Si manifesta spesso come più IO, non come maggiore uso CPU. Chiavi più grandi significano indici più grandi, e indici più grandi significano che meno pagine stanno in memoria, quindi join e lookup possono causare più letture. La differenza è più evidente su tabelle grandi, query ricche di join e sistemi il cui working set non entra in RAM.
Gli UUID riducono il tentativo di indovinare URL come /users/1, ma non sostituiscono l'autorizzazione. Se i controlli di permesso sono sbagliati, gli UUID possono comunque essere divulgati e riutilizzati. Tratta gli UUID come una comodità per identificatori pubblici e fai affidamento su un controllo degli accessi rigoroso per la sicurezza reale.
Usa una singola rappresentazione canonica e rispettala.
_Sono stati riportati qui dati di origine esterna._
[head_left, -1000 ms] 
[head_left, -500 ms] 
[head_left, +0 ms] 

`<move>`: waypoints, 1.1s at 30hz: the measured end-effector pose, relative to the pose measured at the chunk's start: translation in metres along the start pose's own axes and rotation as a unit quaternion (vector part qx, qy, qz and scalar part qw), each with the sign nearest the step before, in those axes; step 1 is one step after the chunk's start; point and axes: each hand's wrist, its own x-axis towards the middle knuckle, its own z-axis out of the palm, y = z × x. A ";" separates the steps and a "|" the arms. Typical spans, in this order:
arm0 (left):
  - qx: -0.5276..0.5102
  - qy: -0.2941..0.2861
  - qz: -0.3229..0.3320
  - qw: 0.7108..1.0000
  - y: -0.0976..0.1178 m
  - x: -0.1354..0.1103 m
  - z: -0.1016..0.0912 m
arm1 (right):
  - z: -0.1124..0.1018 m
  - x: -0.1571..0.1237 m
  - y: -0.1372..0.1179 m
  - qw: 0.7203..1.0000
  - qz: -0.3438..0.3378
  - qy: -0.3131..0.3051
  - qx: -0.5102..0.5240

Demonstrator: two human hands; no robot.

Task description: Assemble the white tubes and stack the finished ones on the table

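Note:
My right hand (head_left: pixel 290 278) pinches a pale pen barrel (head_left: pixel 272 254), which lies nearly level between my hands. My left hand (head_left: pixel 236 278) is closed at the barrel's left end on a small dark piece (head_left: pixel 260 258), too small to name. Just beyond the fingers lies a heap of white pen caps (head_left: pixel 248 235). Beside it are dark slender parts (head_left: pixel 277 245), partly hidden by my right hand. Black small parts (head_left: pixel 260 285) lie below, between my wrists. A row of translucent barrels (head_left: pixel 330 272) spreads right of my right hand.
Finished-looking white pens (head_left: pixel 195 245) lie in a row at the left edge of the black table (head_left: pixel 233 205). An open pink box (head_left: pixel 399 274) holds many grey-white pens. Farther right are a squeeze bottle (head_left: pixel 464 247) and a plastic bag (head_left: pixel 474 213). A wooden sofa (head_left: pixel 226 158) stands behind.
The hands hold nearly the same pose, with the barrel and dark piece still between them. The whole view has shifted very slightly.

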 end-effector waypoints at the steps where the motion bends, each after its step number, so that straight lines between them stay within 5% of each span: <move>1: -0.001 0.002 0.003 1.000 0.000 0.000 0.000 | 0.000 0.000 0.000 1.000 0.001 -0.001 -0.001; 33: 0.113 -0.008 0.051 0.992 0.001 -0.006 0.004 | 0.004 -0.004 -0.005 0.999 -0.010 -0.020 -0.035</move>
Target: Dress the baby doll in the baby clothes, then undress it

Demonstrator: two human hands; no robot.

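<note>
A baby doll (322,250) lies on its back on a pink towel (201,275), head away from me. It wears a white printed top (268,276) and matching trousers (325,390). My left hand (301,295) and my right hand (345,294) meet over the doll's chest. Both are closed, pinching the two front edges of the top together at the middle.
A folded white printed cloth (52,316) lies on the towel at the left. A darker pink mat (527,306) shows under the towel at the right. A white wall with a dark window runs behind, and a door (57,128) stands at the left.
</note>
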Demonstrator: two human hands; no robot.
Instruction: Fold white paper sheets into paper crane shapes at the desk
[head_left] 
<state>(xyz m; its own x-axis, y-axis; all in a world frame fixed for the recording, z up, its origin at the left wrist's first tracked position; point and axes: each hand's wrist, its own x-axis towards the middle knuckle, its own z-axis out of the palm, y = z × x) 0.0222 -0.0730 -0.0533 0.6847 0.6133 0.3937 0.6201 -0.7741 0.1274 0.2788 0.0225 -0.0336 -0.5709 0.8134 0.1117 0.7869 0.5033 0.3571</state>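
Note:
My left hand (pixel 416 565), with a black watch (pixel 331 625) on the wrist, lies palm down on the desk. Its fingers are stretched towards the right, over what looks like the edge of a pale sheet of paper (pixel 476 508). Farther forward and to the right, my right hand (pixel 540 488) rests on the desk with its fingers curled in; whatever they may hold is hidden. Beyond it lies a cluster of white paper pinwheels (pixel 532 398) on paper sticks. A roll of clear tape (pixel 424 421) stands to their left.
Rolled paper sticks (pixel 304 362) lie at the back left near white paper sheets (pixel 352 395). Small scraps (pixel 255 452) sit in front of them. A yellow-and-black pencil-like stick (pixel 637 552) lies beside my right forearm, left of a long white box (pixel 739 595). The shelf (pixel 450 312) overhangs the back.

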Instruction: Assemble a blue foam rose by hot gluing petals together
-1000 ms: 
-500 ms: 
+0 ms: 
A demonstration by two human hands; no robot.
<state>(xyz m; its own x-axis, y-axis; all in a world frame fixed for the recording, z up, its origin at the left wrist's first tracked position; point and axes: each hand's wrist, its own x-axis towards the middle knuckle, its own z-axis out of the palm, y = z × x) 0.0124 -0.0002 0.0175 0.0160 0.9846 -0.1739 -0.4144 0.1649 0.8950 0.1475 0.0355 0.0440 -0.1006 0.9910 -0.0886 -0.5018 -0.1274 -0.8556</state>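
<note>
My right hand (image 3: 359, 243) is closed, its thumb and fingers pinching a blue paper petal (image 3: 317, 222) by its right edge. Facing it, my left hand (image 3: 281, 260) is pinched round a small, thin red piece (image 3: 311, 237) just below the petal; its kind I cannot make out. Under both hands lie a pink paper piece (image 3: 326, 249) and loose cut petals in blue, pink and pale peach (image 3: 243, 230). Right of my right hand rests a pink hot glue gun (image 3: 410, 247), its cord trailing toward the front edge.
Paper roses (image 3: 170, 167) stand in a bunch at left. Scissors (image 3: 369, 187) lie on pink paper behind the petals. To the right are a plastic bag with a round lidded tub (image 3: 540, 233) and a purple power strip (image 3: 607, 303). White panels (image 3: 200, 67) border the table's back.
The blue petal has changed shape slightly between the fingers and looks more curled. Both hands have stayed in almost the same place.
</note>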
Un default pratico è trattare gli ID come stringhe nelle richieste e risposte API, anche se il database usa bigint, perché evita problemi numerici nei client e mantiene semplice la validazione. Qualunque sia la scelta, mantienila coerente su web, mobile, log e cache.
I bigint possono creare problemi in alcuni client se vengono parsati come numeri in virgola mobile, che possono perdere precisione a valori molto grandi. Gli UUID evitano questo perché sono stringhe, ma sono più lunghi e più facili da gestire male se non li validi strettamente. L'approccio più sicuro è la coerenza: un tipo unico ovunque, con validazione chiara all'edge dell'API.
Gli UUID sono una scelta semplice perché possono essere creati indipendentemente senza coordinare una sequenza centrale. Il bigint può funzionare ma richiede regole (range per shard o un generatore Snowflake) e devi farle rispettare sempre. Se vuoi la storia distribuita più semplice, scegli gli UUID (preferibilmente ordinati per tempo).
Cambiare il tipo di chiave primaria coinvolge molto più di una colonna. Devi aggiornare foreign key, tabelle di join, contratti API, storage client, dati in cache, eventi di analytics e ogni integrazione che ha memorizzato ID come numeri o stringhe. Se potresti dover cambiare, pianifica una migrazione graduale con dual-write e una finestra di transizione lunga.
Mantieni una chiave interna bigint per l'efficienza del database e aggiungi un UUID pubblico separato (o un token) per URL e API esterne. Questo ti dà indici compatti e debug interno facile, evitando l'enumerazione negli identificatori pubblici. La chiave è decidere presto quale sia l'ID “pubblico” e non mischiarli casualmente.